Toute réponse doit être relue avec un regard professionnel avant d’être utilisée dans
un dossier, une consultation, un courrier, une note ou une décision.
2. Toujours vérifier les réponses obtenues
Une réponse générée par IA ne doit jamais être considérée comme suffisante par elle-même.
Il convient de contrôler les textes cités, la version applicable, la hiérarchie des normes,
le contexte factuel et la cohérence générale du raisonnement proposé.
En pratique, il faut vérifier au minimum :
- la base légale mentionnée,
- la date et l’actualité des règles applicables,
- la pertinence au regard des faits concrets du dossier,
- l’absence d’omission d’exception, de condition ou de nuance importante.
3. Poser des questions précises
La qualité de la réponse dépend en grande partie de la qualité de la question posée.
Une demande vague produit souvent une réponse vague. Il est recommandé d’indiquer
clairement le domaine concerné, le contexte, l’objectif recherché et, si nécessaire,
le rôle attendu de l’outil.
Exemple de bonne pratique : préciser les faits utiles, la matière juridique concernée,
le type de livrable attendu et les éventuelles contraintes de forme.

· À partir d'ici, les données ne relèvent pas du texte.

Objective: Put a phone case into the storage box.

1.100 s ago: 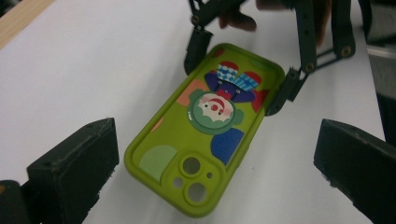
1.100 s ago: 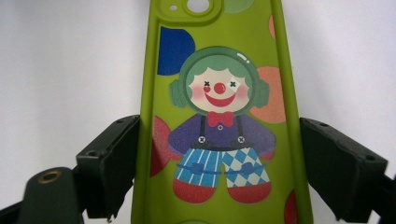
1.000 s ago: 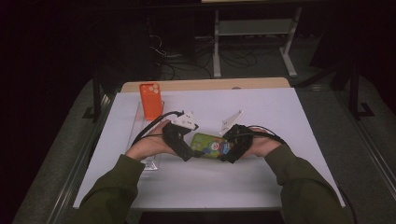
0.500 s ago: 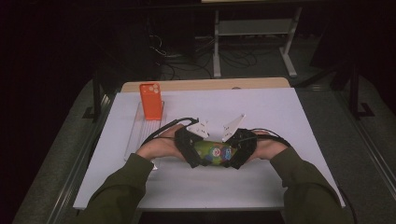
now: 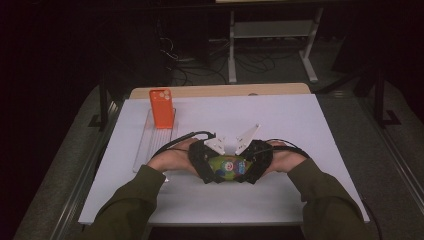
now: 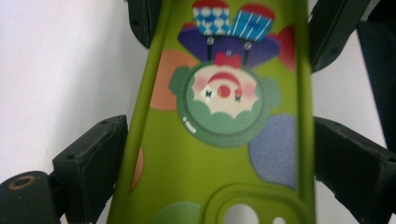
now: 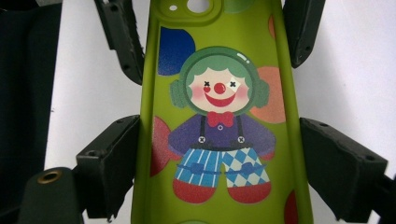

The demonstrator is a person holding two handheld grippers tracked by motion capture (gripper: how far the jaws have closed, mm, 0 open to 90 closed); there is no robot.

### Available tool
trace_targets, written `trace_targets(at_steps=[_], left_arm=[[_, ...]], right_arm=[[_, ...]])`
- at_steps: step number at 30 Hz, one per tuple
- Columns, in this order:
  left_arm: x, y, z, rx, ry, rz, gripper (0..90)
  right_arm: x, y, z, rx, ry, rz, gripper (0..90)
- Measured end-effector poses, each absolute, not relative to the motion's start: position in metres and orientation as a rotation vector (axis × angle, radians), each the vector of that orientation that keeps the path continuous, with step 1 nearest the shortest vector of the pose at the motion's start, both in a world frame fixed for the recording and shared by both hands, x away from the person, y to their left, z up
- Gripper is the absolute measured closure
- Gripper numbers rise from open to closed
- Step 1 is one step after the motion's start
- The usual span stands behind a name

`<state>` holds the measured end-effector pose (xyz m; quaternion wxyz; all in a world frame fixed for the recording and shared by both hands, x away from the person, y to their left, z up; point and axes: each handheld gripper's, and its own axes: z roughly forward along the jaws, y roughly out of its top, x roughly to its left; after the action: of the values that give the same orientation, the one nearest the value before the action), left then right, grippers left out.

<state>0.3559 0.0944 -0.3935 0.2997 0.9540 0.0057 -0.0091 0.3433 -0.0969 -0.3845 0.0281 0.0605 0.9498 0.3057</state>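
White table [image 5: 300, 130], clear tray [image 5: 150, 145], green phone case [image 5: 227, 167]

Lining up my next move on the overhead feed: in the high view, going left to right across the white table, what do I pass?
Clear tray with the orange phone standing at its far end → left hand-held gripper → green clown phone case between the two → right hand-held gripper.

lime-green rubbery phone case [image 7: 219, 116] printed with a clown and coloured dots; orange glossy phone [image 5: 161, 108]; white table sheet [image 5: 300, 125]
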Motion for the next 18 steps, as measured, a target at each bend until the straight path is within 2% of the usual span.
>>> trace_targets(at_steps=[3,18], left_arm=[[0.3563,0.0942,-0.3940,2.531,0.015,-0.029,10.6],[0.3544,0.0938,-0.3927,2.532,-0.007,-0.042,13.9]], right_arm=[[0.3434,-0.0970,-0.3847,0.178,2.931,0.945,15.5],[0.3435,-0.0986,-0.3863,0.162,2.951,0.969,14.8]])
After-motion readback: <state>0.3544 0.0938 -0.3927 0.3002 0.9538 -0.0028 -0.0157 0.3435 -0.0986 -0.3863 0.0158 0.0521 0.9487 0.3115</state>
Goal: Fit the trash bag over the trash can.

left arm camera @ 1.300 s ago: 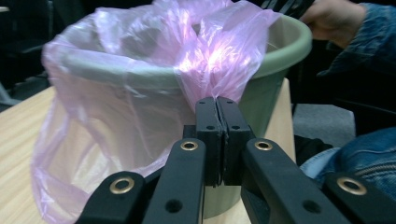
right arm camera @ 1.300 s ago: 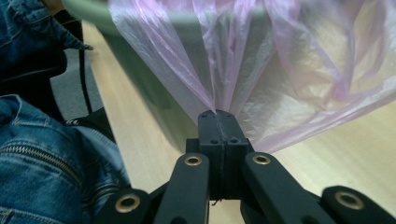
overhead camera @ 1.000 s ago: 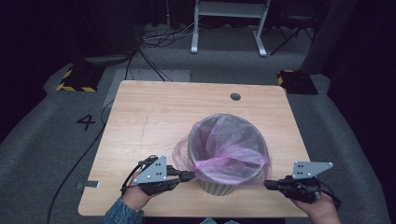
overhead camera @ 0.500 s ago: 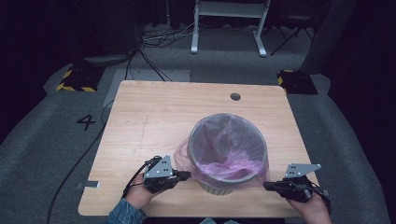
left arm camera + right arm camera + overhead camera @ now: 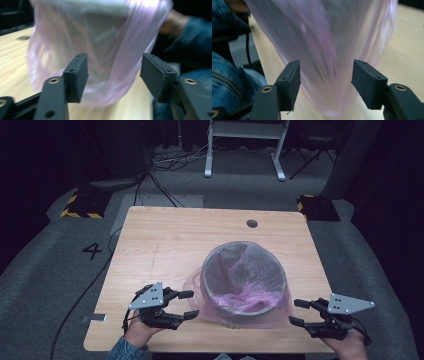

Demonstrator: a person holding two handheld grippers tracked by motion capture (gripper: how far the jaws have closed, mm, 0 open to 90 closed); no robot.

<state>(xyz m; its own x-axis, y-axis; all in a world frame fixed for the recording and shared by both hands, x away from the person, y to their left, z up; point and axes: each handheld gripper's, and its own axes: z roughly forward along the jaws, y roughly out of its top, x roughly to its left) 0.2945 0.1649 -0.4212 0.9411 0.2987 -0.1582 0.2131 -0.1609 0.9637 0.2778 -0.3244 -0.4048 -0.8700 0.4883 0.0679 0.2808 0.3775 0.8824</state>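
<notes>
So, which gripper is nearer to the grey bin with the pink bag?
The left gripper. Its open fingers almost reach the pink bag at the bin's left side. The right gripper, also open, sits a little off the bag's right side.

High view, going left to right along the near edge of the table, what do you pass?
Left claw, jaws apart and just opened with nothing between them → pink bag draped over the bin's side → grey bin → right claw, jaws also apart and just opened.
</notes>
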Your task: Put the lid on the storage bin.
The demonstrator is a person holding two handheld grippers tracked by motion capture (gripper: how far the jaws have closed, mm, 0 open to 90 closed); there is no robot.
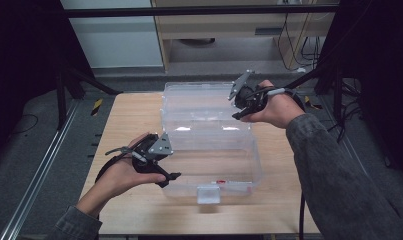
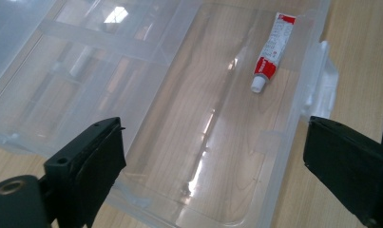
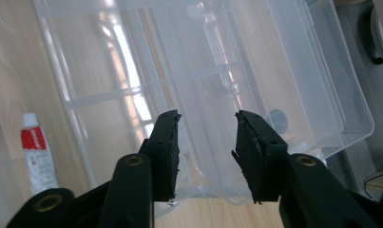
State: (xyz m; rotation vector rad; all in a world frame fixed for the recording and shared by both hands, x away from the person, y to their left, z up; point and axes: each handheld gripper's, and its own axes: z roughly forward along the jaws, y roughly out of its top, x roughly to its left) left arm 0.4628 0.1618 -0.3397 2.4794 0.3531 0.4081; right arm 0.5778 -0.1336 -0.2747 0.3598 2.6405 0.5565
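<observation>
High view overhead, facing forward-down; both gripper views close, angled down — all share clear box (image 1: 211,145).

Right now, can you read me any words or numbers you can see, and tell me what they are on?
None can be read.
Red and white tube in the clear plastic box: it has printing, too small and blurred to read.
Box, table: no words or signs.

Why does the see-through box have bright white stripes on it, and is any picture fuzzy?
Left gripper view: lamps glare off the clear box near the tube. Right gripper view: a bright streak on the lid, slightly soft. High view: dim, dark surroundings, small glints.
</observation>
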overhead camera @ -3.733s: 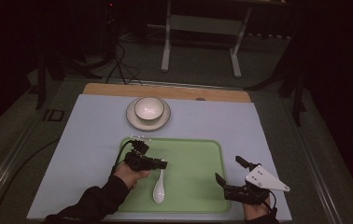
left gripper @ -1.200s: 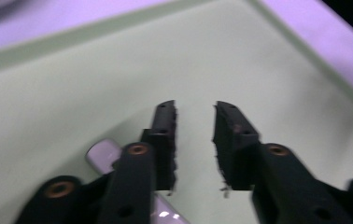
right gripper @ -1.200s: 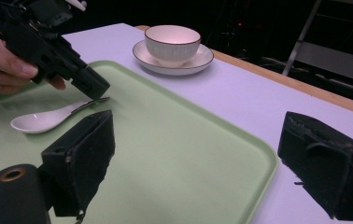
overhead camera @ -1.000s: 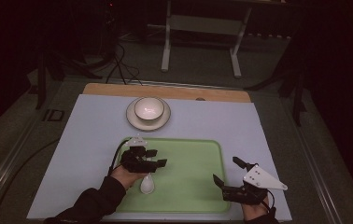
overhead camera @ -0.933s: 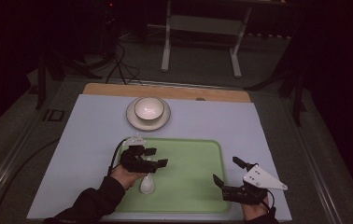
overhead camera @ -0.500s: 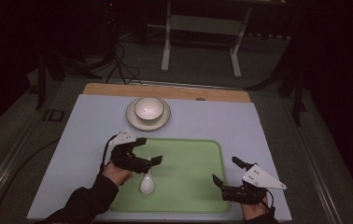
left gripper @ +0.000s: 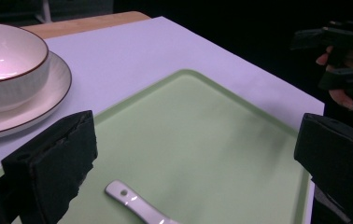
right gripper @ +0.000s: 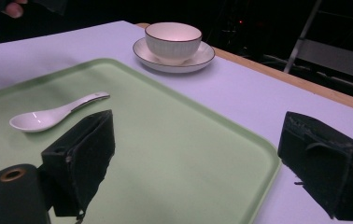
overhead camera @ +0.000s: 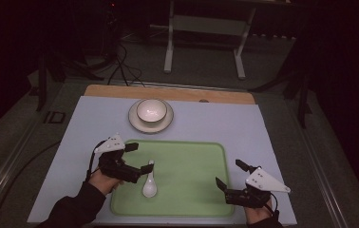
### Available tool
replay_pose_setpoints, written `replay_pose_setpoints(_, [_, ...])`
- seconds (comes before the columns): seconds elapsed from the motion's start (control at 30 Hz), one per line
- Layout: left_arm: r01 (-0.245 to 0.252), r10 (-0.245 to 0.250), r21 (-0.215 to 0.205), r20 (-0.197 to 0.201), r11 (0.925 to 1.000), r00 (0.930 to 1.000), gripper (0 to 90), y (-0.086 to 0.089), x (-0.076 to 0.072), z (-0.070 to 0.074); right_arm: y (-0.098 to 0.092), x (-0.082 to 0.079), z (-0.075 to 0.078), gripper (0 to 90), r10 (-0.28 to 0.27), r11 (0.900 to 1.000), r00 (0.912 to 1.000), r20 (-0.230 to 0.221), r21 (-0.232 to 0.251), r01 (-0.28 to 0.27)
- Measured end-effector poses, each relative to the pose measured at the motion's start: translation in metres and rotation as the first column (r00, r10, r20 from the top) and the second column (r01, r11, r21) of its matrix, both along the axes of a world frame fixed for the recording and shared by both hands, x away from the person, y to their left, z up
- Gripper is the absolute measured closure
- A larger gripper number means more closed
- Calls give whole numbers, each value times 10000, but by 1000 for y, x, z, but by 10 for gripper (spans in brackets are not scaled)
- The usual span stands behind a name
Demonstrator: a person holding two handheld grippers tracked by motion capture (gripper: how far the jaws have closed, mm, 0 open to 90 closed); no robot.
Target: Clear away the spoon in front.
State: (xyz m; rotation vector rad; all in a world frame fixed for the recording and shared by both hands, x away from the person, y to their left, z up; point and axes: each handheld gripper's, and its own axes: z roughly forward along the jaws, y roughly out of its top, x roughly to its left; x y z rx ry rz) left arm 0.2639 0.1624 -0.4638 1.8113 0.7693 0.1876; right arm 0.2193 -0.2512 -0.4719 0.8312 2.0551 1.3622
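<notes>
Spoon (overhead camera: 149,185) lies free on tray (overhead camera: 192,209) near left edge. Left hand-held gripper (overhead camera: 139,157) w/ jaws apart beside handle; right hand-held gripper (overhead camera: 228,176) jaws apart, idle. Bowl (overhead camera: 151,110) untouched.

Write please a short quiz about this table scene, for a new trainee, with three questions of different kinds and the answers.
1. True or false: the spoon lies on the green tray.
2. What does the bowl stand on? A) the tray B) a saucer C) the bare table
3. Fill in: the jaws of the left gripper and the right gripper are both ____.

Key: 1. true. 2. B. 3. open; neither holds anything.
</notes>
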Motion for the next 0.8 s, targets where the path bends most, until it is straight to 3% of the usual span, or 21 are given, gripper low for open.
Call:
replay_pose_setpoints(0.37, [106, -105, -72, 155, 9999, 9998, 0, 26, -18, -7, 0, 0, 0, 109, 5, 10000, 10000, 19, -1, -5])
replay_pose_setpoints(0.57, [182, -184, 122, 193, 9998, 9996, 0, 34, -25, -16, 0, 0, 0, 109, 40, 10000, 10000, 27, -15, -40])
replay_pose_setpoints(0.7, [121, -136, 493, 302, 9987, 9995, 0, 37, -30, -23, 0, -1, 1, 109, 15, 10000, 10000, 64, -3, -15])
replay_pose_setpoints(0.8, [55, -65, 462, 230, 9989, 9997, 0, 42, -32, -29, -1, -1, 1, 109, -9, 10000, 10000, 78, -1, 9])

4. Ne pas transmettre d’informations sensibles inutilement
Même dans un environnement maîtrisé, il faut appliquer une logique de minimisation des données.
N’intégrez que les éléments strictement nécessaires à l’analyse. Évitez de transmettre des données
personnelles, confidentielles ou stratégiques si elles ne sont pas indispensables à la question posée.
Lorsque cela est possible, anonymisez les personnes, les références internes, les coordonnées
et toute information permettant une identification directe.
5. Garder en tête les limites d’un bot juridique IA
Un assistant IA peut produire une réponse apparemment convaincante tout en étant incomplète,
imprécise ou insuffisamment contextualisée. Il peut aussi mal apprécier un fait déterminant,
ignorer une exception ou proposer une formulation trop générale.
Il faut donc considérer la réponse comme une base de travail, jamais comme une garantie
automatique de justesse ou d’exhaustivité.
6. Cas dans lesquels la prudence doit être renforcée
Une vigilance accrue s’impose lorsque la réponse peut produire des effets importants sur
les droits, obligations, délais, recours, sanctions, engagements contractuels ou décisions
administratives. Dans ces situations, le contrôle humain doit être renforcé et la validation
finale ne doit jamais être déléguée à l’outil.